Way back in the day I used to be a starry-eyed follower of the Grateful Dead. To those who knew me then, or have heard the tales, this comes as no surprise — but for those who have only known me in the post-Dead era would probably have a hard time putting me in a tie-dyed t-shirt and Birkenstocks behind the wheel of a VW van.
I do assure those of you in the latter category that it is indeed true.
Fact is, at one point the Dead were a very important band to me, the gravitational center of my universe for both extremes of good and bad. I had some of the most rapturous moments of my life at Dead shows, and some of the most extreme lows as a result of living the lifestyle.

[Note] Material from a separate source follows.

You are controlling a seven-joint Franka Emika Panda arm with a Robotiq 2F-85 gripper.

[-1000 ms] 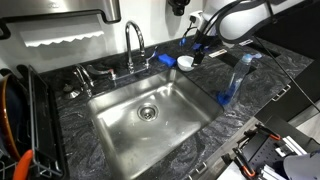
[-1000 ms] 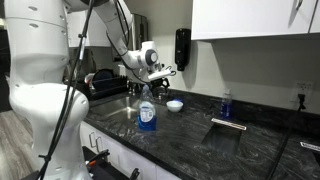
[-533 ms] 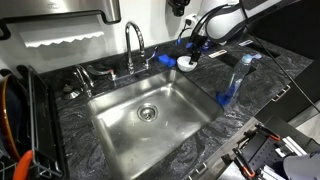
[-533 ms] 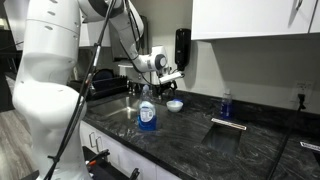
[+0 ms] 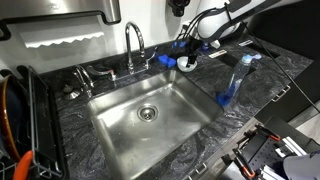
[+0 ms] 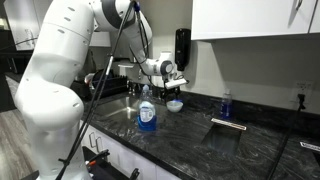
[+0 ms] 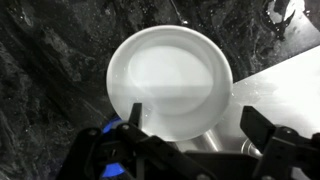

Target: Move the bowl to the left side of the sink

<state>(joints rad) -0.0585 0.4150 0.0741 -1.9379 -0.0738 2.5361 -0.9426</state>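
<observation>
The small white bowl (image 5: 186,62) sits on the dark granite counter at the sink's back right corner, next to a blue sponge block (image 5: 166,60). It also shows in an exterior view (image 6: 175,105) and fills the wrist view (image 7: 170,78). My gripper (image 5: 191,48) hangs just above the bowl, open and empty. In the wrist view my gripper (image 7: 195,125) has one finger over the bowl's near rim and the other beside it over the steel sink edge (image 7: 285,85). The stainless sink (image 5: 112,128) has a round drain and a chrome faucet (image 5: 133,40).
A blue soap bottle (image 5: 232,84) stands on the counter right of the sink, also in an exterior view (image 6: 147,112). A dish rack (image 5: 20,130) sits at the far left. A wall dispenser (image 6: 182,47) hangs behind the bowl.
My gripper has moved over toward the bowl and come down closer above it. The bowl has not moved.
</observation>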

For a long time, the Dead’s songs and allegories were apt tales to weave the story of my life around (“Sometimes the songs that we sing are just songs of our own…”).

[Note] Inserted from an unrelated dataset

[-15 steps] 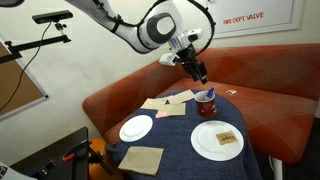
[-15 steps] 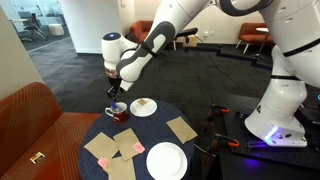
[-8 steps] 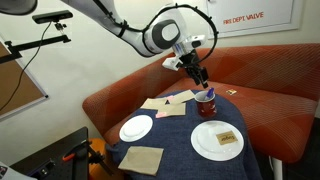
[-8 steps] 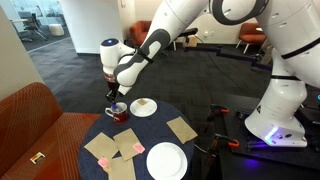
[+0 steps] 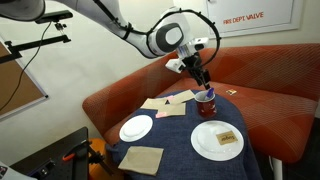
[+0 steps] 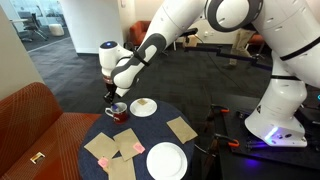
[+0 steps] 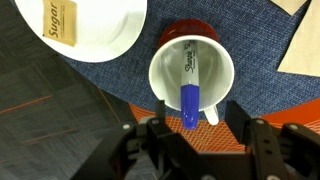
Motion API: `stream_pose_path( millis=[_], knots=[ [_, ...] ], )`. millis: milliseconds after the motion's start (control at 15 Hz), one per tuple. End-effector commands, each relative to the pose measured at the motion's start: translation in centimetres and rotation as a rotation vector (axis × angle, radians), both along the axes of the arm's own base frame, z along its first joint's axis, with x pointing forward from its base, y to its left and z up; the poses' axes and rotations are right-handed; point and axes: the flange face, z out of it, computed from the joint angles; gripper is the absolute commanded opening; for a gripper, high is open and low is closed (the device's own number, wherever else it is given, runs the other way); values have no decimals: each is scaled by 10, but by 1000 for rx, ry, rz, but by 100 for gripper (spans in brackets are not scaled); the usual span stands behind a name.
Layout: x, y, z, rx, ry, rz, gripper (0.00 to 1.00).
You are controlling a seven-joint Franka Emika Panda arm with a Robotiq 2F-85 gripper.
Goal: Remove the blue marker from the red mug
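Two jaws of the gripper [image 7: 203, 140] are spread apart just above the red mug [image 7: 190, 30], inside which the blue marker [image 7: 189, 90] is propped.

In the wrist view the bottom edge cut off the gripper [image 7: 204, 130], so we saw only the upper parts of its fingers [image 7: 157, 140]. The top edge cut the white plate [image 7: 105, 35] and the packet [image 7: 60, 20] on it, and the right corner cut a tan napkin [image 7: 305, 40]. In both exterior views the blue marker [image 7: 188, 85] was too small for us to make out, and the gripper covered part of the red mug [image 5: 207, 101].
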Motion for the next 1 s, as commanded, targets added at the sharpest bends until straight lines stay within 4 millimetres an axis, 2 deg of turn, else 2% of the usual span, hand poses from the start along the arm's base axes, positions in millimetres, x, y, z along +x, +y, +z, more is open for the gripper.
stream_pose_path(
  millis=[0, 933],
  knots=[
    [12, -6, -3, 6, 5, -30, 66],
    [33, -15, -18, 17, -17, -69, 61]
  ],
)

Eventually though, the power their music held over me would start to fade, not surprisingly around the same time that Jerry started hanging out with Deborah Koons and doing smack again. I remember being at my 2nd-to-last Dead show at the Pyramid in Memphis, TN in 1994, and listening to Jerry butcher his lines all night. It used to be that Jerry’s performance at a Dead show was like an ice sculpture — it would start off the night an unformed block of ice, but throughout the night a series of artful, delicate maneuvers would transform that block into something magnificent. The ice sculpture that resulted would be affixed in my memory forever as testament to the man’s guitar-playing genius. On that particular night, however, it seemed as if Jerry was drunkenly attacking the ice block with a chainsaw, letting loose with burps and farts of his signature guitar tone. His work had heroin written all over it that night, and not in the good way.

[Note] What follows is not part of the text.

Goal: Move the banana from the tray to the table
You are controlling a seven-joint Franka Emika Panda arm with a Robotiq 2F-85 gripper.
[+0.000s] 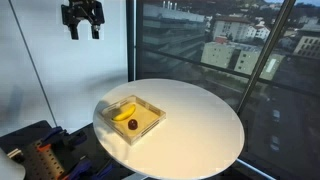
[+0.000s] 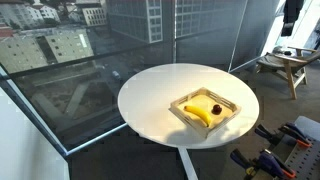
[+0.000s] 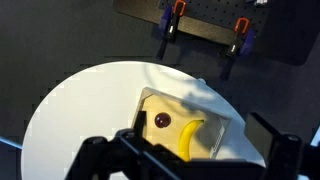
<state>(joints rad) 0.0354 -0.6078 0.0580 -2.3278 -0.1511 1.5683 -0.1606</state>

I remember, before walking in the show that night, hearing two snippets of conversation from the crowd outside the venue: one, a girl with her finger in the air, despairing that she might not find a ticket — “I HAVE TO FIND A TICKET!”, followed by the response: “What the fuck do I care if I get a ticket? I’ve already seen 200 shows. I’m just here to make money.” I think I knew right then that the dream was dead.
Flash forward to the present day. After struggling with Etree announcements and saturated FTP servers for years, archive.org announces it will start hosting the Grateful Dead archives. Thousands of soundboard and audience recordings go up seemingly overnight in lossless format. I did my best to download as many shows as I could, starting primarily with the shows I actually attended over the years. I start looking at Grateful Dead books again. I’m considering getting the entire Dick’s Picks collection to supplement the archive.org downloads. Thinking the archives will be around for a while, I stopped downloading. Big mistake.
On November 22nd, apparently at the request of Deborah Koons and Phil Lesh (who I guess is in charge of GDP these days), Archive.org took down all of it’s lossless archives, audience and soundboard recording alike, and announced that it would no longer be offering anything except audience recordings in (the worthless) streaming mp3 format.
Quite coincidentally I’m sure, this follows close on the heels of news that Dick’s Picks was going all-digital, and that the Dead had inked a deal with iTunes.
The emergence of archive.org’s dead archive seemed to me to be one of the few promises of the internet age to actually bear fruit. I remember, back in 1991, writing to people who had placed classified ads in the back of Relix magazine, asking for their lists of tapes and hoping for first-generation copies from DAT. To have it all at my fingertips just seemed to good to be true. As it winds up, it was.
The last 17 years were a good ride, and although my interest had definitely faded the last 10 years or so, archive.org had been a pleasant reminder of everything I loved about the Dead. Unfortunately November 22nd was a painful reminder of what I had grown to hate about them — the sheer, unadulterated greed of it all. To see the ethos of the Dead’s liberal taping and trading policies reach it’s zenith with Archive.org only to be knocked down by greedy fucks who care only about the almighty dollar — it’s so sad, and it makes me so angry.
So to Grateful Dead Productions, Phil Lesh, Deborah Koons and the rest I say this — congratulations! You finally did what years of exceptional electronic music and sub-par wanna-be jam bands could not do — you nailed the final coffin in my interest in the Dead. I will never, for as long as I live, buy another Grateful Dead product. I will never go see another Phil n Friends show. I will never buy a stupid, lossy DRMed track off iTunes, ever. I have too many good bands and producers and honest human beings to support with my obsessive music collecting habits.
I think BoingBoing.net got it right when they wrote:
“This is pretty disappointing. Deadheads made the Grateful Dead some pretty substantial fortunes over the years by acting as unpaid, volunteer evangelists for their commercial offerings. This is a genuine betrayal of the audience from a couple of greedy people who would line their pockets at the expense of the memory of the generous, mutually beneficial relationship between the band and its supporters.”
Exactly. Nothing like betrayal to utterly destroy a relationship, Mr. Lesh.
[Additional thoughts: I forgot to point out the unbelievable irony of a band that once employed John Perry Barlow – a founding member of the EFF – as a lyricist undertaking such a backwards move. I hope that he comes out with a statement at some point with his position on the matter.]